If you step back from what any Trump staffer is saying on TV on any given day, a much clearer picture emerges. Here’s the agenda, as the Trump campaign’s laid it out, that a Trump administration would pursue on immigration.
- The Trump administration would attempt to prevent anyone from crossing the border illegally at all, whether the border wall is real or virtual.
- The Trump administration would deport more people. He’d triple the US’s existing “deportation force,” which could hypothetically give the government capacity to deport up to 1.2 million people a year.
- The Trump administration would put any unauthorized immigrant in the US at risk of deportation. He’s delineated particular priorities for who his agents would try to target first (although those “priorities” cover as many as 6 million of the 11 million unauthorized immigrants living here). But whether or not they are explicit priorities, unauthorized immigrants in the US would be at risk of deportation at any time.
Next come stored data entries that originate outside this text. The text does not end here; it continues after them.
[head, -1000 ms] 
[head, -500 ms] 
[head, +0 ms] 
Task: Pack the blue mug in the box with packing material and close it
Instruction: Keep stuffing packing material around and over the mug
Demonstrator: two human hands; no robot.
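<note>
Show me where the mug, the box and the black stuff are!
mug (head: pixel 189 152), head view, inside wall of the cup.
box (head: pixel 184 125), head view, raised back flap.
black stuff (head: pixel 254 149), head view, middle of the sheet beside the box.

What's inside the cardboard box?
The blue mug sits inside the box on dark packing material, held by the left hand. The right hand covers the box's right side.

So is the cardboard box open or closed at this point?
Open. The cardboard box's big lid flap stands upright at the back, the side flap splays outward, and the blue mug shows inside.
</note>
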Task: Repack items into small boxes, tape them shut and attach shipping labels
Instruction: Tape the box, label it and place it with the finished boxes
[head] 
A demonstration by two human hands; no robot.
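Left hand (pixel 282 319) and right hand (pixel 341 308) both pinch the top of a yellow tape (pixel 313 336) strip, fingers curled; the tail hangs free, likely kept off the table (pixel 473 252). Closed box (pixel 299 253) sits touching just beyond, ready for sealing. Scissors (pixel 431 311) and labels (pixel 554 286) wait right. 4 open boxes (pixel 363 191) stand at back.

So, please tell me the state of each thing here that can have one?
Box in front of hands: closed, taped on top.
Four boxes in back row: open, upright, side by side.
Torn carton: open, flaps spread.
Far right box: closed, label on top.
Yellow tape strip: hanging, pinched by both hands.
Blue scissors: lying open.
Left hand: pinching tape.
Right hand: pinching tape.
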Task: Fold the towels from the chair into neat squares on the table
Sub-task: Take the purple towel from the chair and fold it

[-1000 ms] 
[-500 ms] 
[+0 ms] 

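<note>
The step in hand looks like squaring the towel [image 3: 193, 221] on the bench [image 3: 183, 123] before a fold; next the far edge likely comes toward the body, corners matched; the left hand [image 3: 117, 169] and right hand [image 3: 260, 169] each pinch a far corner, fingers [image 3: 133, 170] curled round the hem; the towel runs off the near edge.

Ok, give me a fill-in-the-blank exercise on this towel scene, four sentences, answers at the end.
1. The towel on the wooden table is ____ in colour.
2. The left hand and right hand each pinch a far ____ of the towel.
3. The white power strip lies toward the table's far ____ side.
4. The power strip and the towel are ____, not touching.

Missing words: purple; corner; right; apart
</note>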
- The Trump administration would make it harder for unauthorized immigrants to live and work in the US, encouraging “self-deportation.” Trump would push Congress to pass a bill requiring all employers in the US to check the legal status of their employees electronically — which would (in theory) dump 8 million unauthorized workers out of jobs and deprive their families of their income.
- The Trump administration would make it harder for immigrants to come to the US legally. The administration (again, with Congress’ help) would make it harder for American companies to get visas for immigrant workers. Individual immigrants would have to undergo an “extreme vetting” process — something Trump could do, at least in part, with or without Congress’ help.
- Unauthorized immigrants who left the US would have to wait three or 10 years (or be barred permanently) from applying to reenter legally. Even after that waiting period, they’d be competing with everyone else for fewer slots than are available for immigrants today. And people who’d lived in the US before without papers would be particularly likely to flunk an “extreme vetting” process, because they’d be particularly likely to stay in the US even after their visas expired.
It’s an ambitious agenda — but it still might not be enough. Trump’s ultimate goal is to make (white) Americans feel safe from unauthorized immigration. That might be beyond any president’s power to do.